What the exercise asks
Although the records contain pictures, the copy must not; reproduce everything else in them exactly.

Input data

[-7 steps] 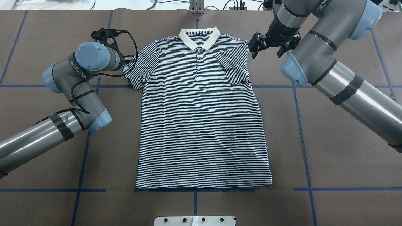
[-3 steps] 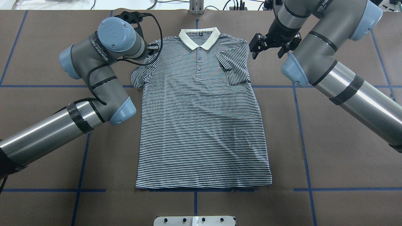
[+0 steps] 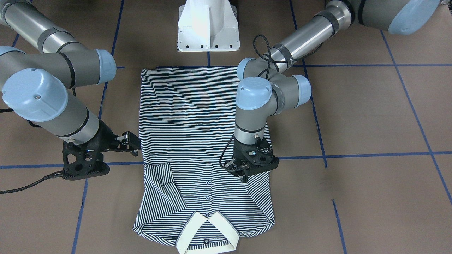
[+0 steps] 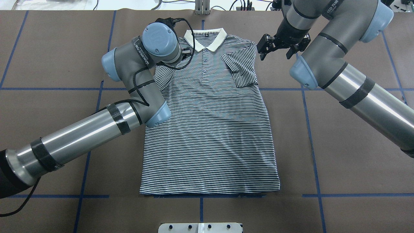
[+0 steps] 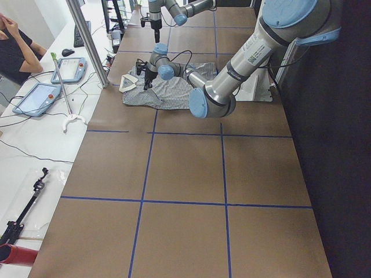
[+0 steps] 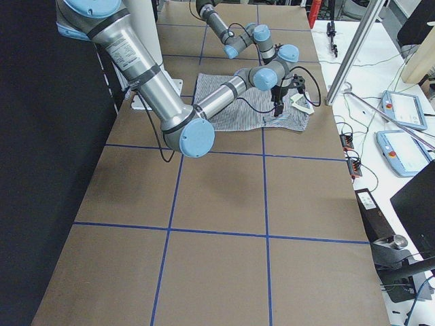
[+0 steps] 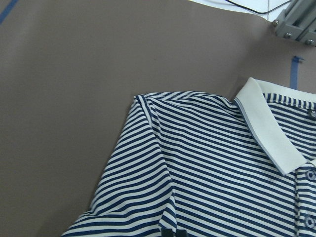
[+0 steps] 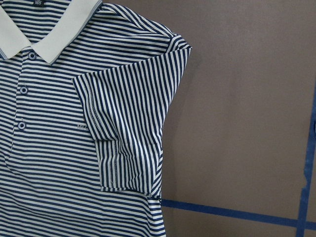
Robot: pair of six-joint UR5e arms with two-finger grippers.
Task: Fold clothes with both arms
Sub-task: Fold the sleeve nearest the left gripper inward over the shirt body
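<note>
Polo shirt [image 4: 210,129] first: where is it?

ME: Flat and front up on the brown paper-covered table [image 4: 339,145], between my left arm [image 4: 97,129] and my right arm [image 4: 355,87]. Its cream collar [image 4: 204,38] is at the far side from me. Its hem [image 4: 210,191] lies along a blue tape line [image 4: 48,196], near my white base [image 3: 208,31].

ASKER: And the sleeves?

ME: The right sleeve [image 8: 128,123] is folded in over the chest, just beside the row of buttons [image 4: 204,60]. The left sleeve [image 7: 133,197] is turned in over the shoulder as well.

ASKER: What is your left gripper doing?

ME: My left gripper [image 3: 243,174] points straight down onto the shirt's left shoulder area. Its fingers are pressed together, pinching the striped cloth of that sleeve. In the overhead view my own wrist hides most of it, so I go by the front-facing view.

ASKER: And the other one?

ME: My right gripper [image 4: 274,55] hangs just beside the shirt's right shoulder, over bare paper. Its fingers are spread wide with nothing between them.
</note>
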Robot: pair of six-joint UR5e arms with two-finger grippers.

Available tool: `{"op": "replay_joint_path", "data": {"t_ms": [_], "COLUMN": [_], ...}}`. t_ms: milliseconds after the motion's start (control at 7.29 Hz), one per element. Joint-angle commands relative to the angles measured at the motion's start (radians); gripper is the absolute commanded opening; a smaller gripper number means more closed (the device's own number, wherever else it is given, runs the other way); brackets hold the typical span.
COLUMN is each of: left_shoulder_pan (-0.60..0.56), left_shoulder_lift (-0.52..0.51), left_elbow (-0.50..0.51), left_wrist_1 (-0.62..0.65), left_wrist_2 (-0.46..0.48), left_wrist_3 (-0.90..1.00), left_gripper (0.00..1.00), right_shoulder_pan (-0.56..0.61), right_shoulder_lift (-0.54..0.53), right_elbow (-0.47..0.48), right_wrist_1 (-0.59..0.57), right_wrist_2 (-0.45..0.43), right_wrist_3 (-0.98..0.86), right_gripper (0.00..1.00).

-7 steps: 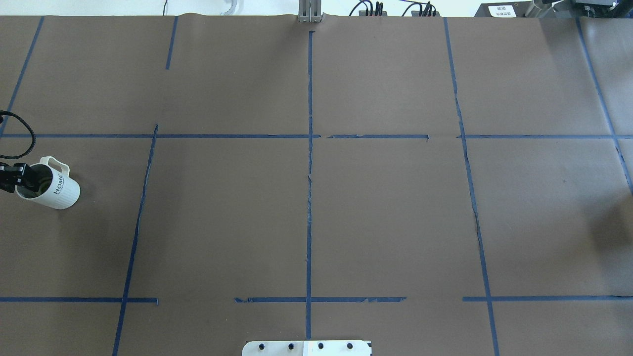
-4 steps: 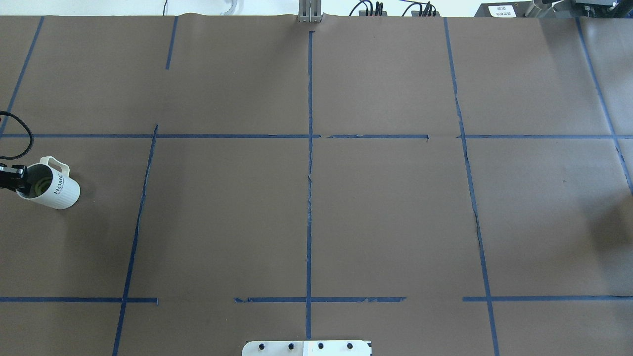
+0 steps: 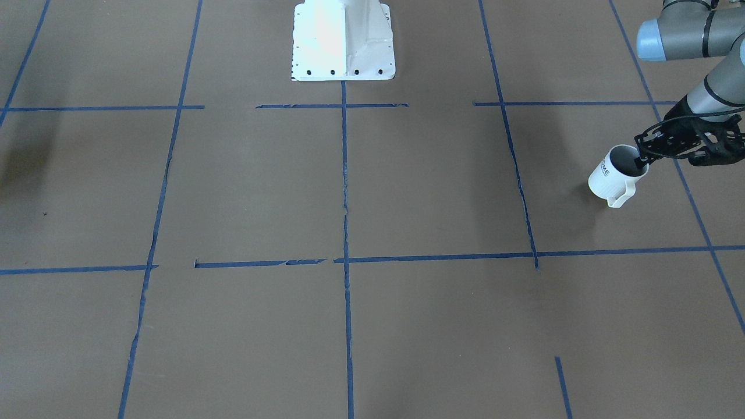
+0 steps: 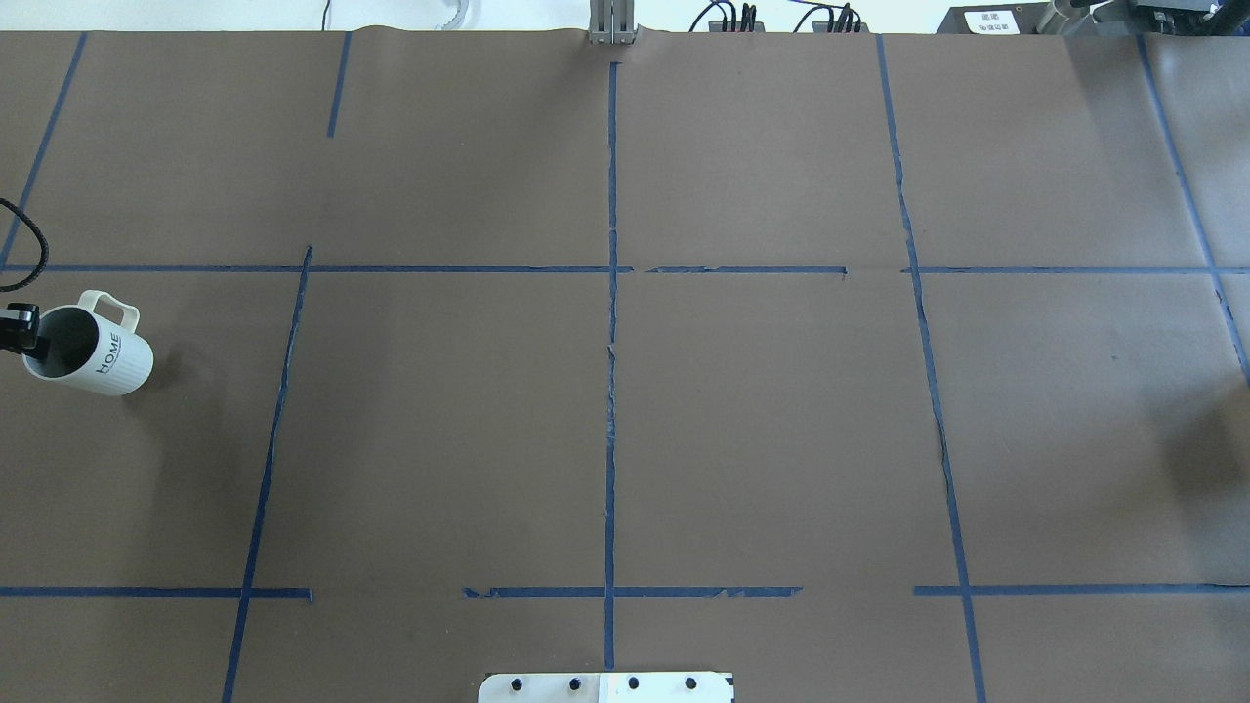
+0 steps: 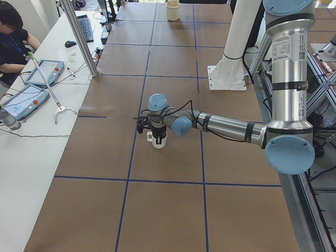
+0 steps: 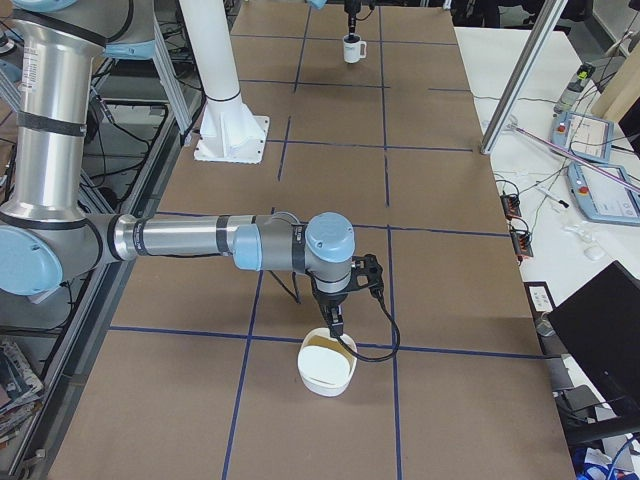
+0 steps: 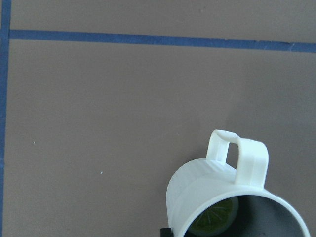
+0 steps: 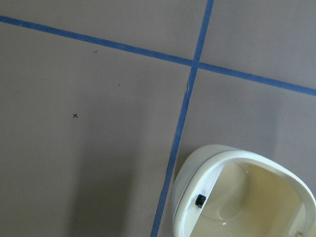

Task response
[-7 steps] 
[-3 steps] 
[+0 steps] 
[+0 steps] 
[+0 steps] 
[+0 steps] 
[+0 steps] 
[+0 steps] 
Robot: pair of six-joint UR5e arms with two-finger grippers.
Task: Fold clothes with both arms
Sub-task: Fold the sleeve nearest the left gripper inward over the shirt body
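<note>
Polo shirt [image 4: 210,129] first: where is it?

ME: Flat and front up on the brown paper-covered table [image 4: 339,145], between my left arm [image 4: 97,129] and my right arm [image 4: 355,87]. Its cream collar [image 4: 204,38] is at the far side from me. Its hem [image 4: 210,191] lies along a blue tape line [image 4: 48,196], near my white base [image 3: 208,31].

ASKER: And the sleeves?

ME: The right sleeve [image 8: 128,123] is folded in over the chest, just beside the row of buttons [image 4: 204,60]. The left sleeve [image 7: 133,197] is turned in over the shoulder as well.

ASKER: What is your left gripper doing?

ME: My left gripper [image 3: 243,174] points straight down onto the shirt's left shoulder area. Its fingers are pressed together, pinching the striped cloth of that sleeve. In the overhead view my own wrist hides most of it, so I go by the front-facing view.

ASKER: And the other one?

ME: My right gripper [image 4: 274,55] hangs just beside the shirt's right shoulder, over bare paper. Its fingers are spread wide with nothing between them.
</note>
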Robot: pair of six-joint UR5e arms with two-finger grippers.

Available tool: `{"op": "replay_joint_path", "data": {"t_ms": [_], "COLUMN": [_], ...}}`. t_ms: milliseconds after the motion's start (control at 7.29 Hz), one per element. Joint-angle commands relative to the angles measured at the motion's start (radians); gripper is the absolute commanded opening; a smaller gripper number means more closed (the device's own number, wherever else it is given, runs the other way); brackets hold the typical span.
COLUMN is each of: left_shoulder_pan (-0.60..0.56), left_shoulder_lift (-0.52..0.51), left_elbow (-0.50..0.51), left_wrist_1 (-0.62..0.65), left_wrist_2 (-0.46..0.48), left_wrist_3 (-0.90..1.00), left_gripper (0.00..1.00), right_shoulder_pan (-0.56..0.61), right_shoulder_lift (-0.54..0.53), right_elbow (-0.47..0.48), right_wrist_1 (-0.59..0.57), right_wrist_2 (-0.45..0.43), right_wrist_3 (-0.98..0.86), right_gripper (0.00..1.00).

-7 steps: 
-4 steps: 
+0 steps: 
+0 steps: 
+0 steps: 
+0 steps: 
+0 steps: 
+0 steps: 

That concludes the output for this exercise.